In [1]:
import json
import pandas as pd
import numpy as np
import plotly.graph_objects as go

In [2]:
def filter_df(df, num_sources=None, num_targets=None):
    """
    A function to filter the data frame by top n sources and targets
    If num_sources or num_targets args are not supplied, they will not be filtered
    """
    if num_targets:
        top_targets = df.sum().sort_values(ascending=False)
        df = df[top_targets[:num_targets].index]
    
    if num_sources:
        top_sources = df.sum(axis=1).sort_values(ascending=False)[:num_sources]
        df = df.loc[top_sources.index]
    
    return df


def create_sankey_df(df, min_val=0):
    """
    Create the human-readable form of the Sankey chart data from an input data frame
    Data can be filtered by a threshold minimum value
    | Source | Source Value | Target | Target Value |
    |    A   |      5       |   i    |      3       |
    |    A   |      5       |   j    |      2       |
    |    B   |      7       |   i    |      1       |
    |    B   |      7       |   k    |      4       |
    """
    
    sources = []
    source_vals = []
    targets = []
    target_vals = []
    for source_name in df.index:
        row = df.loc[source_name]
        sources += [source_name] * sum(row.values > min_val)
        source_vals += [row[row.values > min_val].sum()] * sum(row.values > min_val)
        targets += list(row[row > min_val].index)
        target_vals += list(row[row > min_val].values)
    
    sankey_df = pd.DataFrame({
        'source': sources,
        'target': targets,
        'value': target_vals
    })
    
    return sankey_df


def create_label_dict(node_df, start_idx=0):
    """
    Return a dictionary with labels as keys and indices as values.  Applied 
    to each section of the flow visualization (two nodes and an edge). The
    `node_df` represents each section.
    """
    labels = set(node_df.source).union(node_df.target)
    sorted_labels = sorted(list(labels))
    return {sorted_labels[i]: i + start_idx for i in range(len(sorted_labels))}


def create_final_list(node_df, node_label_dict):
    """
    Return a list of dictionaries and the labels for each section of the flow 
    diagram.
    """
    df = pd.DataFrame({
        "source": node_df.source.map(node_label_dict),
        "target": node_df.target.map(node_label_dict),
        "value" : node_df.value
    })
    
    labels = list(node_label_dict.keys())
    return df.to_dict("records"), labels

In [3]:
investor = pd.read_excel(
    "../data/Equity investor SUP matrix.xlsx",
    engine="openpyxl",
    skiprows=3,
    usecols="B, E:GG",
)

investor = investor.rename(columns={investor.columns[0]: "Ultimate Investor"})

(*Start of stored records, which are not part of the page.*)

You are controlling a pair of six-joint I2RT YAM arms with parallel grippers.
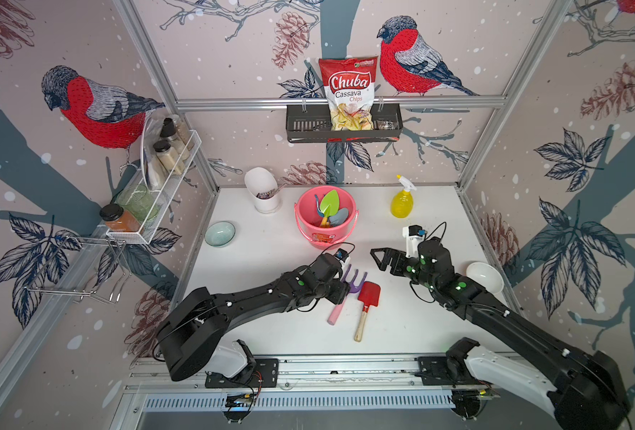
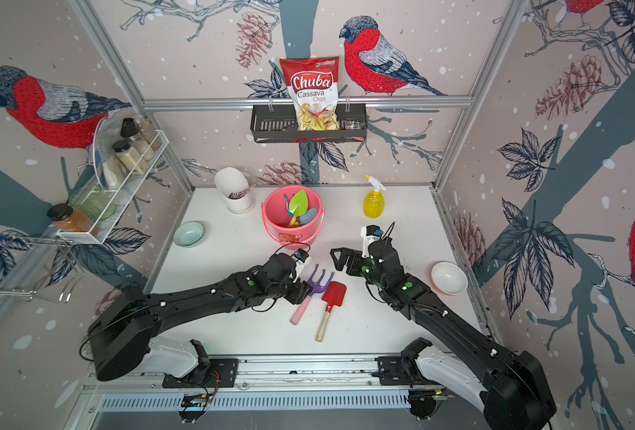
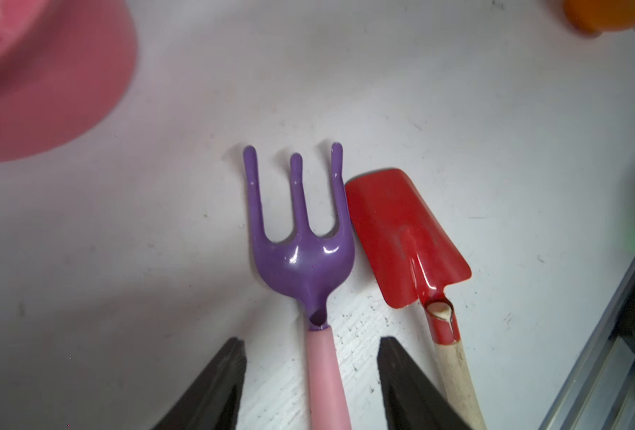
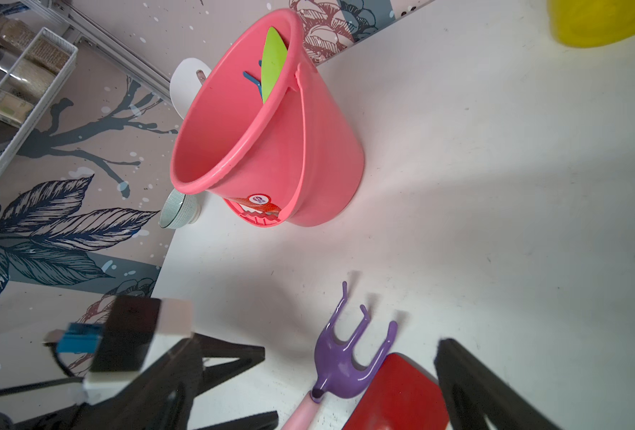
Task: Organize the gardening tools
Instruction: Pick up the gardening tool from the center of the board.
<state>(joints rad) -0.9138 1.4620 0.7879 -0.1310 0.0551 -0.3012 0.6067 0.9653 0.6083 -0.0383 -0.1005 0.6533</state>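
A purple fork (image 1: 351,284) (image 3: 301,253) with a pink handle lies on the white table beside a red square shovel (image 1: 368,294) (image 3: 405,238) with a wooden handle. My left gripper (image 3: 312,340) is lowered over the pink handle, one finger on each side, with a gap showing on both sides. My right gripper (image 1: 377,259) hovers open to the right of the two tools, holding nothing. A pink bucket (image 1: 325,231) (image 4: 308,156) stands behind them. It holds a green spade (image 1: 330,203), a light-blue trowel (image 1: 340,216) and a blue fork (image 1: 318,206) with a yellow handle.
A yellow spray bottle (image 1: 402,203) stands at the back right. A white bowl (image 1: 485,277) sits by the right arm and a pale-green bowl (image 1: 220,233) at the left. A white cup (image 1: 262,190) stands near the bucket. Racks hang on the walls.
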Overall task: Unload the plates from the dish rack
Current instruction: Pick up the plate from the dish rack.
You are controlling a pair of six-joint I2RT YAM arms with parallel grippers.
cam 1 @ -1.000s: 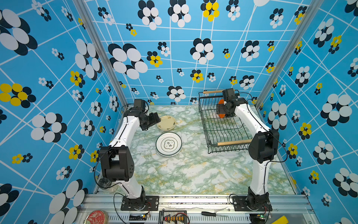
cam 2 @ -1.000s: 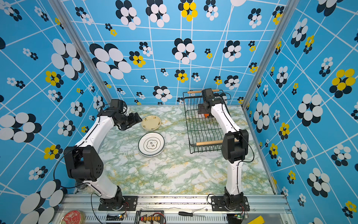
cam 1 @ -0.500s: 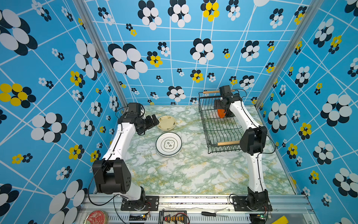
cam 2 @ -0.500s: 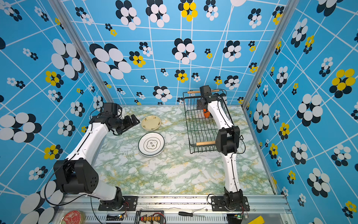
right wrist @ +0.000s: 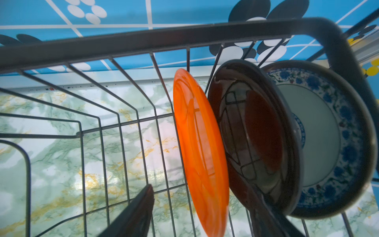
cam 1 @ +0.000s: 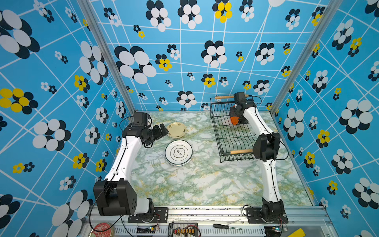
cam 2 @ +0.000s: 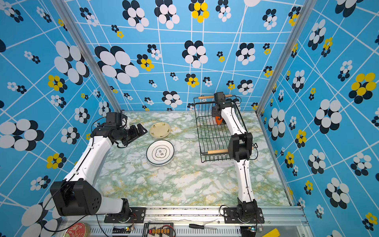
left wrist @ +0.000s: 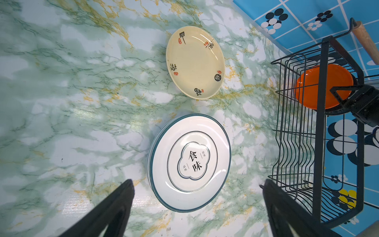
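Since a second ago my left arm has drawn back from the cream plate; my right arm has sunk deeper into the rack. Left wrist: left gripper spread wide, empty. Right wrist: right gripper straddles the upright orange plate, unclamped; next I should pinch and lift it clear

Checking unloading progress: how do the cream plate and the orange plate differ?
The cream plate lies flat on the table; the orange plate stands on edge in the dish rack, between the fingers of the right gripper. Cream has printed characters; orange is plain. Both are round.
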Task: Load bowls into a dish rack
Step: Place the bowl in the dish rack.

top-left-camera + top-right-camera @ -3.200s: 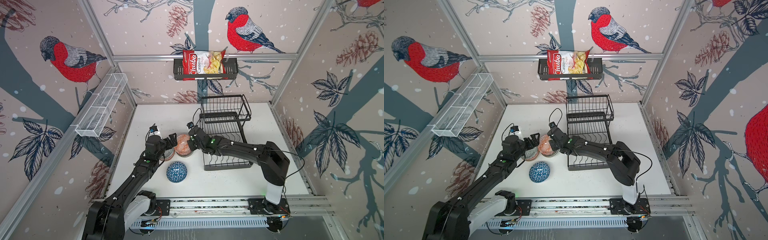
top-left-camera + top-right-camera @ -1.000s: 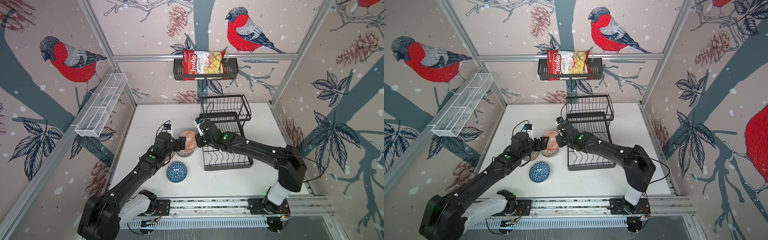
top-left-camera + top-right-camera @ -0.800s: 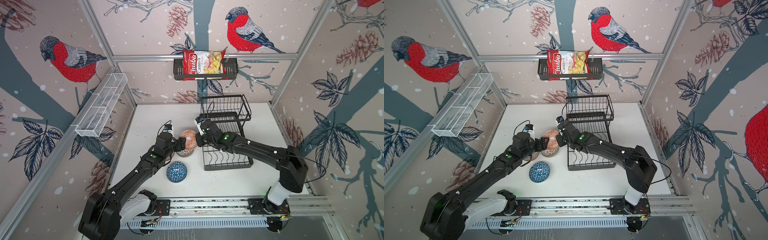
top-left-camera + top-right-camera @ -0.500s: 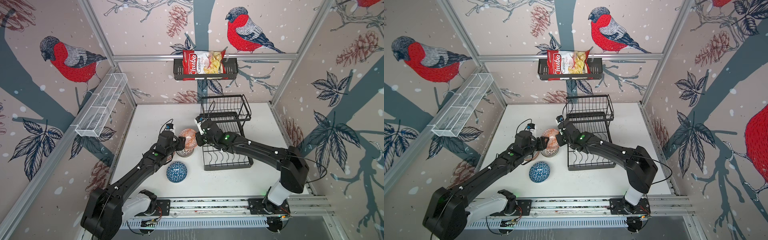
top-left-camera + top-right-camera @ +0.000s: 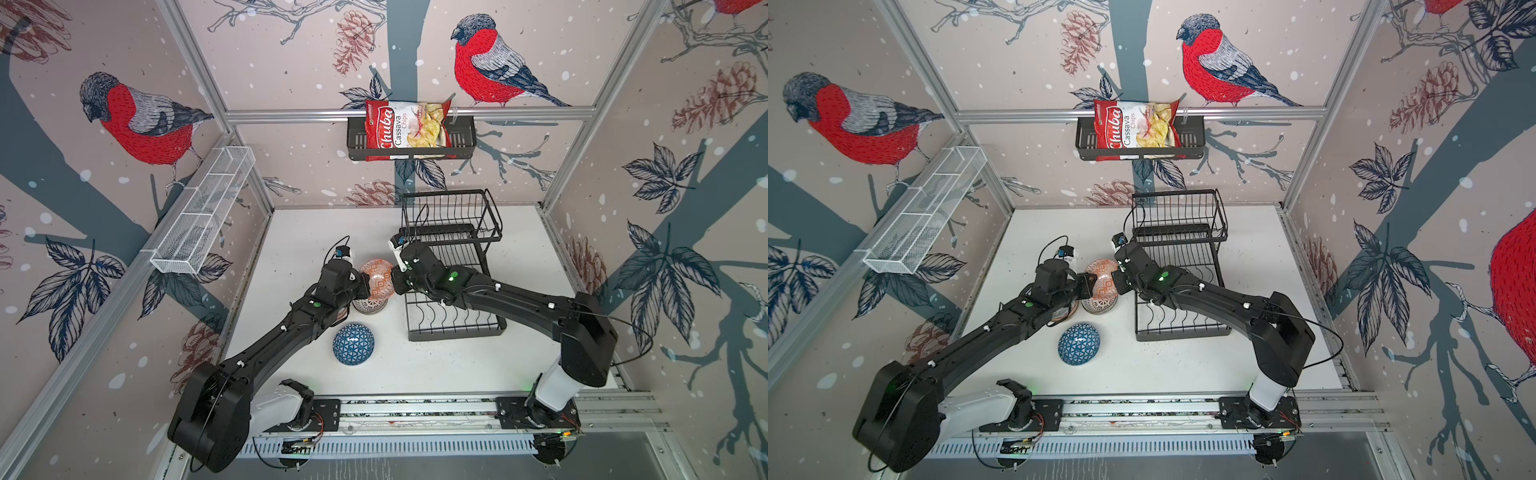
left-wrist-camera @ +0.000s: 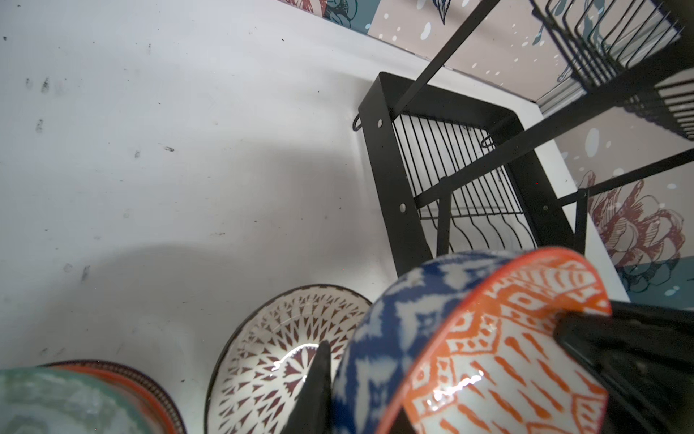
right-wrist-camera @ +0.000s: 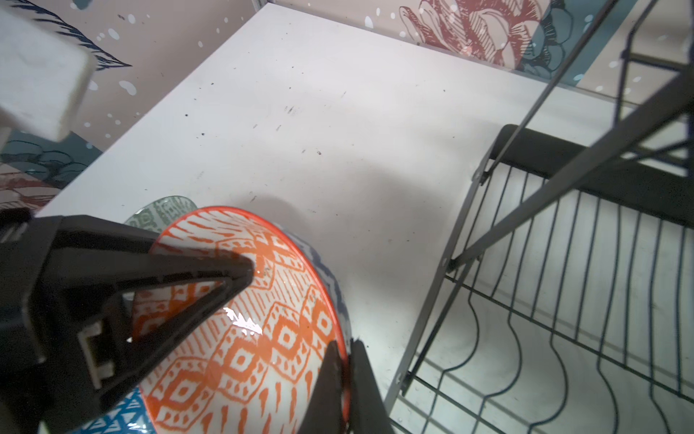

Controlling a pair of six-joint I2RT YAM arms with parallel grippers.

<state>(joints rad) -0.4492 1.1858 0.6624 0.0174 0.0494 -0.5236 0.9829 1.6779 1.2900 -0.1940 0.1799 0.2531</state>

# drop last row because it is a table summary
investor = investor[:-1]
investor = investor.set_index('Ultimate Investor')

# Set the value of Kingdom of Saudi Arabia investment in Saudi Arabian Oil company to equal
# the second largest investment
investor.loc['KINGDOM OF SAUDI ARABIA', ('Saudi Arabian Oil Co')] = investor.max(axis=0).sort_values(ascending=False)[1]

In [4]:
financer = pd.read_excel(
    "../data/Financing SUP matrix.xlsx",
    engine="openpyxl",
    skiprows=4,
    usecols="A:AV",
)

# drop last row because it is null
financer = financer[:-1]
financer = financer.set_index('Bank')

In [5]:
producer = pd.read_excel(
    "../data/MFA matrix.xlsx",
    sheet_name="Conversion",
    engine="openpyxl",
    skiprows=1,
    usecols="C:FY",
).dropna()

producer = producer.groupby('Producer').sum()

In [6]:
waste = pd.read_excel(
    "../data/MFA matrix.xlsx",
    sheet_name="Waste",
    engine="openpyxl",
    skiprows=1,
    usecols="B, D:FY",
).dropna()

waste = waste.groupby('Country').sum()

In [7]:
destination = pd.read_excel(
    "../data/MFA matrix.xlsx",
    sheet_name="Waste",
    engine="openpyxl",
    skiprows=1,
    usecols="C:FY",
).dropna()

destination = destination.groupby('Producer').sum()

In [8]:
investor_df = create_sankey_df(investor)
financier_df = create_sankey_df(financer)
producer_df = create_sankey_df(producer)
waste_df = create_sankey_df(waste)
destination_df = create_sankey_df(destination)

# *Important!* Choose to export either `investor` or `financier` dataset here:

In [9]:
dataset = 'investor'
#dataset = 'financier'

# Export JSON for D3

In [10]:
# Concatenate two (or more) dataframes together

if dataset == 'investor':
    df_1 = investor_df
elif dataset == 'financier':
    df_1 = financier_df
else:
    print("Choose either 'investor' or 'financier' as the dataset type")

df_2 = destination_df

full_df = pd.concat([df_1, df_2], ignore_index=True)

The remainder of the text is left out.